From the Assistant Principal
Important dates for Term 3
- Friday 28 August: P&F Fundraiser- Movie night
- 3 September- Father’s Day Mass
- 7-14 September: Year 11 Assessment Block
- 16 September: Year 12 Graduation Mass and Dinner
- 18 September: Term 3 concludes
- Wednesday 7 October: School resumes – Term 4
“ memory is the process in which information is encoded, stored, and retrieved “
- Encoding or registration: receiving, processing and combining of received information
- Storage: creation of a permanent record of the encoded information
- Retrieval, recall or recollection: calling back the stored information in response to some cue for use in a process or activity
Top Tips for Moving Information into Long Term Memory
The following are some tips which may help students to move information from short to long term memory.
- BE ENGAGED: If you are interested in what you are learning you are more likely to remember it. Ask questions, pre-read information, make summaries and follow up on things you don’t understand.
- USE REPETITION: Repetition is key to transferring information from short term to long term memory. The more often you practice a technique, or revise your information the better it will transfer to long term memory.

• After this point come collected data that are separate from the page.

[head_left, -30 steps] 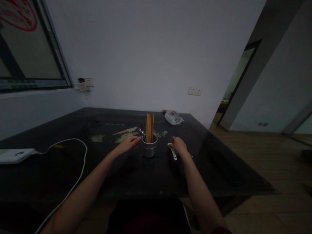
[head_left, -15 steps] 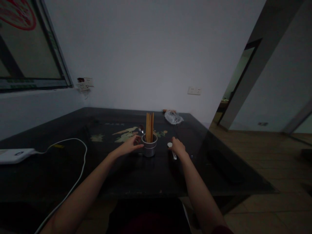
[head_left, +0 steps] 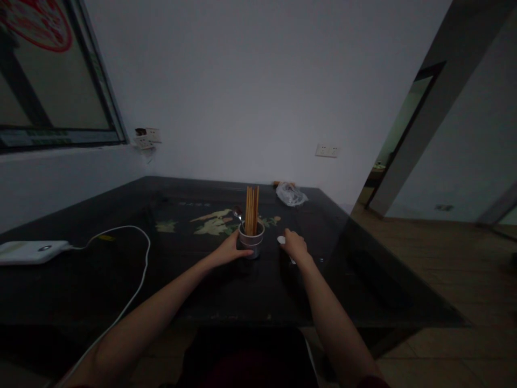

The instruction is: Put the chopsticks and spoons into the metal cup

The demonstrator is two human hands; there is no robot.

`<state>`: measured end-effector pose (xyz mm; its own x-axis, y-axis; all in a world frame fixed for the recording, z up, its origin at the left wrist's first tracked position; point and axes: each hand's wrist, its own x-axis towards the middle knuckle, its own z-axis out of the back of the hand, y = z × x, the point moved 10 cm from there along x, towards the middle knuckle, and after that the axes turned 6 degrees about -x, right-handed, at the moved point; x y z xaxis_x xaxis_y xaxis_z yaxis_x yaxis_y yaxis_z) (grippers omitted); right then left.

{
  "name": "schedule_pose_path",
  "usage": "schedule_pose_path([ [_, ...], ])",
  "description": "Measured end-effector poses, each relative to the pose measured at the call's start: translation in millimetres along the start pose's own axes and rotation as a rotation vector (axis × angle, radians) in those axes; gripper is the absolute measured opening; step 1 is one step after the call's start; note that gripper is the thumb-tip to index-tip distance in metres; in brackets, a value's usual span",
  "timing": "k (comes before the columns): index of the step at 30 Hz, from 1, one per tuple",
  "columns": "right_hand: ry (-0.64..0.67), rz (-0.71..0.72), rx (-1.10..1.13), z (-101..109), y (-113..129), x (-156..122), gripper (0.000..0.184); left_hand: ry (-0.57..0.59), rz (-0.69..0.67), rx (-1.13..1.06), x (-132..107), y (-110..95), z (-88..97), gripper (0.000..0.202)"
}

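My left hand (head_left: 226, 251) is wrapped round the side of a metal cup (head_left: 254, 242), its thumb across the front. In the cup stand several wooden chopsticks (head_left: 252, 210), upright, and a metal spoon (head_left: 238, 212) that leans out to the left. To the right of the cup, my right hand (head_left: 295, 247) is closed over a white spoon (head_left: 281, 240) at the tabletop. The spoon's bowl shows left of the fingers and the handle's tip below them; the hand hides the middle.
On the dark table (head_left: 226, 302), a crumpled clear plastic bag (head_left: 291, 195) lies at the back. A white power bank (head_left: 34, 252) with a white cable (head_left: 146, 258) lies at the left. A dark flat object (head_left: 379, 277) rests at the right. Behind is a wall (head_left: 250, 97).
My left hand has closed from beside the cup onto its side. My right hand has moved further over the white spoon, covering more of its handle. The view has shifted slightly.
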<state>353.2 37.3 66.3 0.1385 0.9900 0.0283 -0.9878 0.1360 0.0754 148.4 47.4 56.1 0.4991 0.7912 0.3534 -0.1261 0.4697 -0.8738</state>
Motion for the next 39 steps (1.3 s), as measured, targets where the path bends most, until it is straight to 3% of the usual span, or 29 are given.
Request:
schedule_pose_path([
  [20,-0.061,-0.01,-0.008,3,2,5,0.02,-0.027,0.052,-0.025,0,4,1.0,0.074],
  [28,-0.152,-0.005,0.091,16,2,7,0.023,-0.035,0.036,-0.05,0,2,1.3,0.073],
  [34,-0.288,0.037,0.372,38,-2,6,0.021,-0.02,0.053,-0.071,0,3,-0.8,0.076],
  [39,-0.349,0.128,0.855,53,-5,5,0.027,-0.004,0.049,-0.071,0,7,-1.1,0.079],
])
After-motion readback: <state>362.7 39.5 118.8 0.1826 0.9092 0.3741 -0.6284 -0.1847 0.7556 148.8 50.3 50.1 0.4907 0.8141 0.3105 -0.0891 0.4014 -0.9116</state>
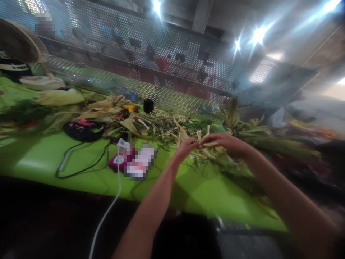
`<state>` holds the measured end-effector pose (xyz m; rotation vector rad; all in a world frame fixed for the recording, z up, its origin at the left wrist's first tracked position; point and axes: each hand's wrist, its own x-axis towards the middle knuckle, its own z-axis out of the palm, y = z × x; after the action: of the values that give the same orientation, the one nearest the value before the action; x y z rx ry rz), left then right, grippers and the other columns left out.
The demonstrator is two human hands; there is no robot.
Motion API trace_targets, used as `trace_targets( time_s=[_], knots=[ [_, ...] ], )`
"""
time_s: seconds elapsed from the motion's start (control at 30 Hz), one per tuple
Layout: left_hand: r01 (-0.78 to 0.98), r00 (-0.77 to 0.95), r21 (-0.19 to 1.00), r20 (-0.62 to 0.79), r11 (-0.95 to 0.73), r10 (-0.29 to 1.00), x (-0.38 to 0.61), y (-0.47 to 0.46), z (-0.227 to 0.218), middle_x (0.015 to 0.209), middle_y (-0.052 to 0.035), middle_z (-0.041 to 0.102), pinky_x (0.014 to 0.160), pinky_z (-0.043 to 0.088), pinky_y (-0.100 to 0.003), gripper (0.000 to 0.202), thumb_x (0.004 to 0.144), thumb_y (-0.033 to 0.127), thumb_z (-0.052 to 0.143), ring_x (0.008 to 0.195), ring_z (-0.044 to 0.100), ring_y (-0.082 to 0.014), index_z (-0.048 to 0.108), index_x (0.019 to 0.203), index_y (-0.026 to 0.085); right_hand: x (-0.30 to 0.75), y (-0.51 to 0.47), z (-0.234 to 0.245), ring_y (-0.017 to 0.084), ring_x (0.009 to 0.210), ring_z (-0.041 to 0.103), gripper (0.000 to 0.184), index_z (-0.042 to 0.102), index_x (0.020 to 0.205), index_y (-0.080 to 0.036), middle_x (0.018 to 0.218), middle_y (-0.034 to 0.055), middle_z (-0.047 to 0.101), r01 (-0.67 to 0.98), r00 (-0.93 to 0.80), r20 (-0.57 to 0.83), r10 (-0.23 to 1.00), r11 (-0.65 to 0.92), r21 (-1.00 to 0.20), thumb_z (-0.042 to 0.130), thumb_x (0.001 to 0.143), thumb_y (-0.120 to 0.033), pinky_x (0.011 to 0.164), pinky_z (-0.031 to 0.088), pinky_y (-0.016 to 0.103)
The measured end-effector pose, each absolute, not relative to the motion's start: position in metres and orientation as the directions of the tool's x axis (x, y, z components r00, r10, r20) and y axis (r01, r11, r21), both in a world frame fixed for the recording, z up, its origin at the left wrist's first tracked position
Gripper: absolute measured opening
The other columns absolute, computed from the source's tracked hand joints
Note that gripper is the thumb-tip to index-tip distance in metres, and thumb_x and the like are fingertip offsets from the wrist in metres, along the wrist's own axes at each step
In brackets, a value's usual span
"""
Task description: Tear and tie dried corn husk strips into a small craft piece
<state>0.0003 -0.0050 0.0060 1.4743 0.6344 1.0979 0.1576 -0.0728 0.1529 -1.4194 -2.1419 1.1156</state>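
My left hand [185, 146] and my right hand [229, 143] meet over a pile of dried corn husks [205, 153] on a bright green table [48, 158]. The fingers of both hands are pinched together on a pale husk strip [208, 144] between them. The picture is smeared by motion, so finer detail of the grip is unclear. More husks and green stalks [269, 142] lie to the right of my hands.
A long heap of husks and leaves [140, 124] runs along the table's back. A magenta device [121, 158] with a white cable [107, 212], a black cord [78, 165], a small black cylinder [148, 105] and a fan [21, 43] stand left. A perforated metal screen [161, 61] backs the table.
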Motion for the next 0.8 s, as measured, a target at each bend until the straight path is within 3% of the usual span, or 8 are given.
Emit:
trace_targets(
  time_s=[0.1,0.27,0.4,0.5,0.6,0.8],
  knots=[
    [-0.18,0.452,0.96,0.274,-0.214,0.849,0.0,-0.009,0.008,0.061,0.0031,0.05,0.058,0.028,-0.023,0.032,0.076,0.044,0.065,0.059,0.038,-0.0081,0.066,0.075,0.012,0.156,-0.074,0.148,0.022,0.091,0.069,0.032,0.075,0.099,-0.02,0.096,0.006,0.074,0.62,-0.416,-0.063,0.907,0.232,-0.75,0.075,0.073,-0.039,0.086,0.051,0.036],
    [-0.218,0.518,0.96,0.269,-0.179,0.812,0.004,-0.007,0.005,0.073,-0.0009,0.063,0.064,0.036,-0.023,0.032,0.076,0.037,0.064,0.064,0.048,-0.0094,0.071,0.093,0.01,0.149,-0.054,0.12,0.02,0.076,0.063,0.03,0.073,0.077,-0.017,0.076,0.0032,0.069,0.593,-0.274,0.214,0.938,0.34,-0.73,0.077,0.07,-0.046,0.074,0.049,0.032],
    [-0.249,0.541,0.96,0.246,-0.126,0.804,0.005,-0.004,0.006,0.074,-0.0009,0.063,0.068,0.04,-0.023,0.03,0.072,0.031,0.068,0.067,0.051,-0.0106,0.07,0.094,0.01,0.152,-0.038,0.092,0.019,0.076,0.06,0.031,0.071,0.079,-0.019,0.077,0.0024,0.067,0.634,-0.143,0.339,0.93,0.349,-0.69,0.073,0.072,-0.049,0.072,0.046,0.031],
    [-0.221,0.529,0.971,0.198,-0.091,0.825,0.006,-0.007,0.01,0.072,-0.0006,0.063,0.068,0.04,-0.024,0.026,0.073,0.025,0.064,0.067,0.051,-0.0109,0.07,0.094,0.011,0.157,-0.034,0.081,0.02,0.078,0.059,0.029,0.071,0.079,-0.021,0.082,0.0038,0.067,0.701,-0.134,0.434,0.891,0.395,-0.594,0.07,0.077,-0.049,0.073,0.045,0.031],
    [-0.244,0.517,0.969,0.165,-0.04,0.84,0.004,-0.012,0.015,0.07,-0.001,0.063,0.068,0.041,-0.023,0.022,0.075,0.022,0.059,0.066,0.051,-0.0106,0.069,0.091,0.011,0.158,-0.032,0.077,0.019,0.078,0.057,0.026,0.072,0.08,-0.022,0.082,0.0042,0.064,0.732,-0.174,0.479,0.86,0.439,-0.521,0.07,0.079,-0.048,0.072,0.044,0.031],
    [-0.325,0.483,0.946,0.167,-0.001,0.859,0.002,-0.018,0.021,0.066,0.0004,0.058,0.06,0.035,-0.022,0.028,0.074,0.035,0.067,0.06,0.045,-0.0084,0.067,0.089,0.011,0.154,-0.028,0.072,0.019,0.08,0.058,0.024,0.074,0.08,-0.021,0.083,0.0039,0.061,0.703,-0.118,0.513,0.85,0.436,-0.561,0.071,0.078,-0.045,0.074,0.046,0.032]
  ],
)
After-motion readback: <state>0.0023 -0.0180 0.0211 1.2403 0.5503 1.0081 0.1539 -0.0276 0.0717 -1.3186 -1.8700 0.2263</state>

- RECORD INFO: Don’t just write down everything your teacher says, or copy straight from a textbook or the Internet. Think about what is being communicated and create notes that are accurate, meaningful to you and build connections. Mind maps are a helpful tool for this.
- ORGANISE INFO: When you are studying for a topic, make sure you organise the information into small, distinct chunks.
- VISUALISE INFO: Build a mental picture of what you are trying to remember, like the parts of a plant or a battle in history.
- BUILD ASSOCIATIONS: This might mean developing some kind of sensory cue which enables you to remember information such as smell or sound. Try turning your notes into a song or poem.
- SHAKE THINGS UP: Write in a crazy font, use lots of colours, use your left hand to write instead of your right…anything that makes your brain have to engage more actively with what it is you are trying to learn.
- FUEL YOUR BRAIN: If you want your brain to work well for you, you also need to work well for your brain. Eating foods rich in Omega 3 and essential fatty acids (such as fish, nuts, legumes and leafy green vegetables) will help your brain to function optimally. Drink lots of water so that your brain doesn’t dehydrate. Keep away from too much caffeine which may impair brain function.
- REST YOUR BRAIN: Getting fresh air and exercise helps your brain to process information, as does sleep. Most students need 8-10 hours of sleep a night. The last stage of memory consolidation takes place while you are sleeping so ensure you get enough sleep each night.